* _DATA EXCERPT_:
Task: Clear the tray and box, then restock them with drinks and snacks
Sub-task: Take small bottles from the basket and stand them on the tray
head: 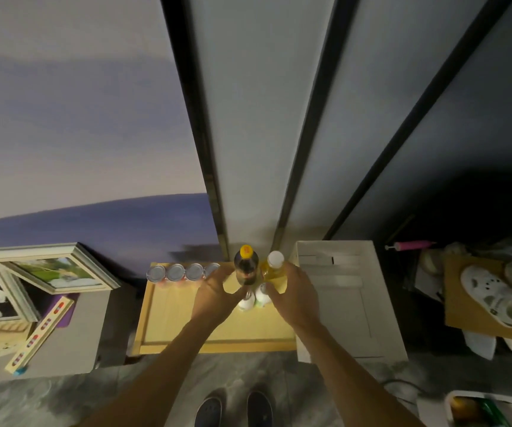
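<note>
While both arms reach forward over the wooden tray, the left hand cups the dark bottle and the right hand wraps the yellow bottle, probably steadying them upright; two small white bottles stand between the palms.

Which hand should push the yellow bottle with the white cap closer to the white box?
Probably the right hand. Its fingers already rest against the yellow bottle, which stands on the tray on the white box side. The left hand is at the dark bottle, farther away.
</note>
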A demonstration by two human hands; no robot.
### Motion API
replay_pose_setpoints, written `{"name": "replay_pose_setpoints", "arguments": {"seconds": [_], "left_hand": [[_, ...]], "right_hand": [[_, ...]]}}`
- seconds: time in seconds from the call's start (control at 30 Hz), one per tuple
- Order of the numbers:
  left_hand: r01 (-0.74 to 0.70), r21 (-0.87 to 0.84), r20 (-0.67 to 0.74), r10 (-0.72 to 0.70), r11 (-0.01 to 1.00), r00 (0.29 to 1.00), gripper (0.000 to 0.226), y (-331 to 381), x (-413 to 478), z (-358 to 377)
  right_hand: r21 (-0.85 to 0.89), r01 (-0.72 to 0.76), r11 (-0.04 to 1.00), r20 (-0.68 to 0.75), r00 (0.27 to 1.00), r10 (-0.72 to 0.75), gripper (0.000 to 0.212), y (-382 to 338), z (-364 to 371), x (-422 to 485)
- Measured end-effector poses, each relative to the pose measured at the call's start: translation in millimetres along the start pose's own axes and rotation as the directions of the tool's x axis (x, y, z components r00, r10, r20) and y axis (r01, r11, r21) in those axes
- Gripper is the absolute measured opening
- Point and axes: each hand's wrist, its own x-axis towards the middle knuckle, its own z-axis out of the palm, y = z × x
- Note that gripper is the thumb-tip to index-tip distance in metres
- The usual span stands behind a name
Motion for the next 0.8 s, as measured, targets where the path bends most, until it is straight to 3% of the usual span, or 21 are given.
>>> {"name": "replay_pose_setpoints", "arguments": {"seconds": [0.07,0.2,0.3,0.53,0.8], "left_hand": [[-0.015,0.053,-0.014,0.016,0.998,1.0,0.061,24,-2,-28],[-0.008,0.22,-0.074,0.025,0.976,0.997,0.092,69,-8,-80],[-0.019,0.317,-0.155,0.072,0.948,0.985,0.097,101,-16,-114],[-0.119,0.376,-0.262,0.229,0.919,0.938,0.102,158,-35,-173],[-0.316,0.373,-0.176,0.401,0.873,0.899,0.11,194,-75,-185]], "right_hand": [[-0.041,0.047,0.998,-0.05,0.998,-0.049,0.06,-12,-29,4],[-0.194,0.108,0.975,-0.089,0.988,-0.127,0.085,-37,-91,9],[-0.257,0.103,0.961,-0.134,0.981,-0.141,0.1,-53,-133,12],[-0.298,0.025,0.954,-0.194,0.977,-0.086,0.108,-87,-213,-8],[-0.303,-0.126,0.945,-0.332,0.943,0.02,0.107,-98,-259,-86]]}}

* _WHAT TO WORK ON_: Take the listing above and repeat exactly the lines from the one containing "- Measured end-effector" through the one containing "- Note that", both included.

* _EXERCISE RESPONSE_:
- Measured end-effector poses, each relative to the pose measured at the call's start: translation in millimetres along the start pose's own axes and rotation as the directions of the tool's x axis (x, y, z components r00, r10, r20) and y axis (r01, r11, r21) in those axes
- Gripper is the absolute measured opening
- Point and axes: each hand's wrist, its own x-axis towards the middle knuckle, its own z-axis out of the palm, y = z × x
- Note that gripper is the thumb-tip to index-tip distance in metres

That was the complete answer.